(EXERCISE INSTRUCTIONS):
Exactly as they appear, restate the lines of the material, from the first through the one containing "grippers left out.".
==== THE DATA ====
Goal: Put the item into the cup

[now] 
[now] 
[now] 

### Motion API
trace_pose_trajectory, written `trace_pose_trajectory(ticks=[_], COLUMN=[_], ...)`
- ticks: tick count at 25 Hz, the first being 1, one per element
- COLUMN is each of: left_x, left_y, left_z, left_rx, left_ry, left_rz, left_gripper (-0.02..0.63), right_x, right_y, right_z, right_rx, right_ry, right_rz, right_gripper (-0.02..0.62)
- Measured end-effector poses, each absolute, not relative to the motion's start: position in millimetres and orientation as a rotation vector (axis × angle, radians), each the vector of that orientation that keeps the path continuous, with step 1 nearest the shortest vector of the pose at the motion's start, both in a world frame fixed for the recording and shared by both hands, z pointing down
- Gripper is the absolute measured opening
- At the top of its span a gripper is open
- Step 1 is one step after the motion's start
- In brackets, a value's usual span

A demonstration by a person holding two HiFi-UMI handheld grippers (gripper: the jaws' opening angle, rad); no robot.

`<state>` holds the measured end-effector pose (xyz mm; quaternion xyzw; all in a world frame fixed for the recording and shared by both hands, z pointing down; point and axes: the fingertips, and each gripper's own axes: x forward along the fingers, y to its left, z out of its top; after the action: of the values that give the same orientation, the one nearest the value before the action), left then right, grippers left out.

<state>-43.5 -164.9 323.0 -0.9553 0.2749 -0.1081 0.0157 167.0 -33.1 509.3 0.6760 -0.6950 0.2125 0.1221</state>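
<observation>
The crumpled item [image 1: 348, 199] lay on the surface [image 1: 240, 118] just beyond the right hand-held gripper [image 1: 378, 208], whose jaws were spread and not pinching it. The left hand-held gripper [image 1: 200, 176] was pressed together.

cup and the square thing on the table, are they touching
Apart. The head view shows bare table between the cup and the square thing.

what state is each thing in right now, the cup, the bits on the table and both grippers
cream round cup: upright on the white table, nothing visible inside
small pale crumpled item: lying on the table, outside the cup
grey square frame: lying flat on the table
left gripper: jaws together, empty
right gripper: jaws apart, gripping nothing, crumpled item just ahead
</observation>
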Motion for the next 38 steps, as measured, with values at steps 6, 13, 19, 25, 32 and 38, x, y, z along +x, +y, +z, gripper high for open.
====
(RESULT):
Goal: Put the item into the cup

[now] 
[now] 
[now] 

### Motion API
trace_pose_trajectory, written `trace_pose_trajectory(ticks=[_], COLUMN=[_], ...)`
- ticks: tick count at 25 Hz, the first being 1, one per element
- COLUMN is each of: left_x, left_y, left_z, left_rx, left_ry, left_rz, left_gripper (-0.02..0.63), right_x, right_y, right_z, right_rx, right_ry, right_rz, right_gripper (-0.02..0.62)
- Measured end-effector poses, each absolute, not relative to the motion's start: position in millimetres and orientation as a rotation vector (axis × angle, radians), each the vector of that orientation that keeps the path continuous, with step 1 nearest the shortest vector of the pose at the motion's start, both in a world frame fixed for the recording and shared by both hands, z pointing down
- Gripper is the absolute measured opening
- At the top of its span a gripper is open
- Step 1 is one step after the motion's start
- In brackets, a value's usual span

A demonstration by a person holding two HiFi-UMI handheld grippers (gripper: the jaws' opening angle, rad); no robot.

`<state>` holds the measured end-effector pose (xyz mm; quaternion xyzw; all in a world frame fixed for the recording and shared by both hands, z pointing down; point and axes: the fingertips, and each gripper's own axes: x forward along the fingers, y to its left, z out of its top; after the action: of the values that give the same orientation, the one nearest the value before the action), left then right, grippers left out.

The response is finished, and the exercise is complete.